4) a) Using the perceptron learning rule (the "delta" rule), show the steps
      of learning 2-input NAND function with a single perceptron
      and a step activation function with initial threshold 1 (note
      that the threshold can also be learned as a weight). Initially all
      other weights are minus 0.9, and the learning rate is 0.5.
      Note: in this case use the constant 1 instead of the derivative
      of the g() function.

      To make the initial threshold 1, we have a 3rd input connected
      constantly to a "1" signal, with a weight of -1 (we will call it W0).
      We also make
      the assumption that if the weighted sum is EXACTLY equal to
      0, the preceptron output is 0 (we need to make SOME assumption,
      as in a step function the value at 0 can be otherwise
      undefined).

      Starting with weights: W0 = -1, W1 = -0.9, W2 = -0.9,
        00:  weighted sum is -1, result 0, should be 1, error 1.
             Change by adding 0.5 to the "threshold" input to get
             W0 = -0.5.
        01: weighted sum is -1.3, result 0, should be 1, error 1.
             change by adding 0.5 to W0, W1, to get W0=0, W1=-0.4
        10: weighted sum is -0.9, result 0, should be 1, error 1.
             change by adding 0.5 to W0, W2, to get W0=0.5, W1=-0.4
        11: weighted sum is -0.3, result 0, correct.

        W0 = 0.5, W1 = -0.4, W2 = -0.4


        Now start epoch 2:

        00: weighted sum is 0.5, result 1, correct.
        01: weighted sum is 0.1, result 1, correct.
        10: weighted sum is 0.1, result 1, correct.
        11: weighted sum is -0.3, result 0, correct.

      And training is done.


   b) Show (by example) that the order of presenting the examples can
      change the number of training episodes.


      Starting with weights: W0 = -1, W1 = 0.9, W2 = 0.9,
      Suppose that the order of example presentation is 00, 01, 10,
      11. We get:

        00:  weighted sum is -1, result 0, should be 1, error 1.
             Change by adding 0.5 to the "threshold" input to get
             W0 = -0.5.
        01: weighted sum is 0.4, result 1, correct.
        10: weighted sum is 0.4, result 1, correct.
        11: weighted sum is 1.3, result 1, should be 0 error -1.
             Change by subtracting 0.5 from all weights, to get:
             W0 = -1, W1 = 0.4, W2 = 0.4.

        (Note how this last "fix" spoils the improvement of W0
        achieved in the first correction).
        This ends the first epoch.
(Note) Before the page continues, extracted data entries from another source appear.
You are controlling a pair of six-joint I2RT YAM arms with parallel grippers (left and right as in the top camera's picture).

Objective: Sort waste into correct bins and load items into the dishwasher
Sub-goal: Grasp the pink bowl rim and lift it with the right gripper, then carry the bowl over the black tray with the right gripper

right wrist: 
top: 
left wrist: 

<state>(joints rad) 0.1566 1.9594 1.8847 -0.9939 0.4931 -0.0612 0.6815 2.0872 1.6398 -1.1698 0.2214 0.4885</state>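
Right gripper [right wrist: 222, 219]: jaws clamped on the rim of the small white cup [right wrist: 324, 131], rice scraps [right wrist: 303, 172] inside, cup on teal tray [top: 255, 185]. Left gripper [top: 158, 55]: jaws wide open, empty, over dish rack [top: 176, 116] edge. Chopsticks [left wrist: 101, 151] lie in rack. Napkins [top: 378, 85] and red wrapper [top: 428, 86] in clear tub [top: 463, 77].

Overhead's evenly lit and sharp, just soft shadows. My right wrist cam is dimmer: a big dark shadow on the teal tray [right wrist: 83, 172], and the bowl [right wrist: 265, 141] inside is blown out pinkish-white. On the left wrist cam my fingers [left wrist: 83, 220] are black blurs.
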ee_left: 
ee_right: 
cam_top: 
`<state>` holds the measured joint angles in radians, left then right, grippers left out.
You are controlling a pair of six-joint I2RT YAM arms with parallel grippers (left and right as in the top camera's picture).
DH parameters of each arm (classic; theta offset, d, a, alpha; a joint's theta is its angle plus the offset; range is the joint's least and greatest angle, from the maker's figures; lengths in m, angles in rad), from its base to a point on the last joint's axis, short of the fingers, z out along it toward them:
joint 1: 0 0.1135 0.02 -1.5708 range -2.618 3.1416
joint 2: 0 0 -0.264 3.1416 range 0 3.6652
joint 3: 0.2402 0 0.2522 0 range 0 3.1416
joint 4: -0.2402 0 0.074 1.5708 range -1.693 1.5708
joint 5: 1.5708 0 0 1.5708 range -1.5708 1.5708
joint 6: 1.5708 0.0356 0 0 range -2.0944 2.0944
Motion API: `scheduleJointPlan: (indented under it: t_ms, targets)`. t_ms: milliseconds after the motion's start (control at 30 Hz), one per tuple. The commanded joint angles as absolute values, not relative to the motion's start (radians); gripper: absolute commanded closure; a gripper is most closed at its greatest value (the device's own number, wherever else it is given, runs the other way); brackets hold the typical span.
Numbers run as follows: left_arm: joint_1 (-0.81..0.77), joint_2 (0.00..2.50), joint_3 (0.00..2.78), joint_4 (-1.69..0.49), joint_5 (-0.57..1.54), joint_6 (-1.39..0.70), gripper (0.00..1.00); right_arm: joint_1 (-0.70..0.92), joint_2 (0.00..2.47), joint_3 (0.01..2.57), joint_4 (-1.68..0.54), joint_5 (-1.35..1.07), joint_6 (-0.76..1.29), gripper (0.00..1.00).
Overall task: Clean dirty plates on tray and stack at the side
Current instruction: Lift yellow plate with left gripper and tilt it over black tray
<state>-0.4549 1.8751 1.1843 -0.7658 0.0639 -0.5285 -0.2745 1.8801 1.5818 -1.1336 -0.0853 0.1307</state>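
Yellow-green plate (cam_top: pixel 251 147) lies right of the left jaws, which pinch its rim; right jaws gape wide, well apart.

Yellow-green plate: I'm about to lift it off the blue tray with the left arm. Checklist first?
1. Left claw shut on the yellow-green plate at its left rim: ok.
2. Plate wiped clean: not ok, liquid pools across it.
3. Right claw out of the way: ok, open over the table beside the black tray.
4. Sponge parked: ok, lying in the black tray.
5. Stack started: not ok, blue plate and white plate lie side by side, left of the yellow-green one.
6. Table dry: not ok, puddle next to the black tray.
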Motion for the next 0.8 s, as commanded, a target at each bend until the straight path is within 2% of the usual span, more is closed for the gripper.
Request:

Now a 2nd epoch:

        00:  weighted sum is -1, result 0, should be 1, error 1.
             Change by adding 0.5 to the "threshold" input to get
             W0 = -0.5.
        01: weighted sum is -0.1, result 0, should be 1, error 1.
             change by adding 0.5 to W0, W1, to get W0=0, W1=0.9
        10: weighted sum is 0.4, result 1, correct.
        11: weighted sum is 1.3, result 1, should be 0 error -1.
             Change by subtracting 0.5 from all weights, to get:
             W0 = -0.5, W1 = 0.4, W2 = -0.1.

        Now start epoch 3:

        00:  weighted sum is -0.2, result 0, should be 1, error 1.
             Change by adding 0.5 to the "threshold" input to get
             W0 = 0.
        01: weighted sum is 0.4, result 1, correct.
        10: weighted sum is -0.1, result 0, should be 1, error 1.
             Change by adding 0.5 to W0, W2 to get: W0 = 0.5, W2=0.4 
        11: weighted sum is 0.8, result 1, should be 0 error -1.
             Change by subtracting 0.5 from all weights, to get:
             W0 = 0, W1 = -0.1, W2 = -0.1.


        Now start epoch 4:

        00:  weighted sum is 0, result 0, should be 1, error 1.
             Change by adding 0.5 to the "threshold" input to get
             W0 = 0.5.
        01: weighted sum is 0.4, result 1, correct.
        10: weighted sum is 0.4, result 1, correct.
        11: weighted sum is 0.3, result 1, should be 0 error -1.
             Change by subtracting 0.5 from all weights, to get:
             W0 = 0, W1 = -0.6, W2 = -0.6.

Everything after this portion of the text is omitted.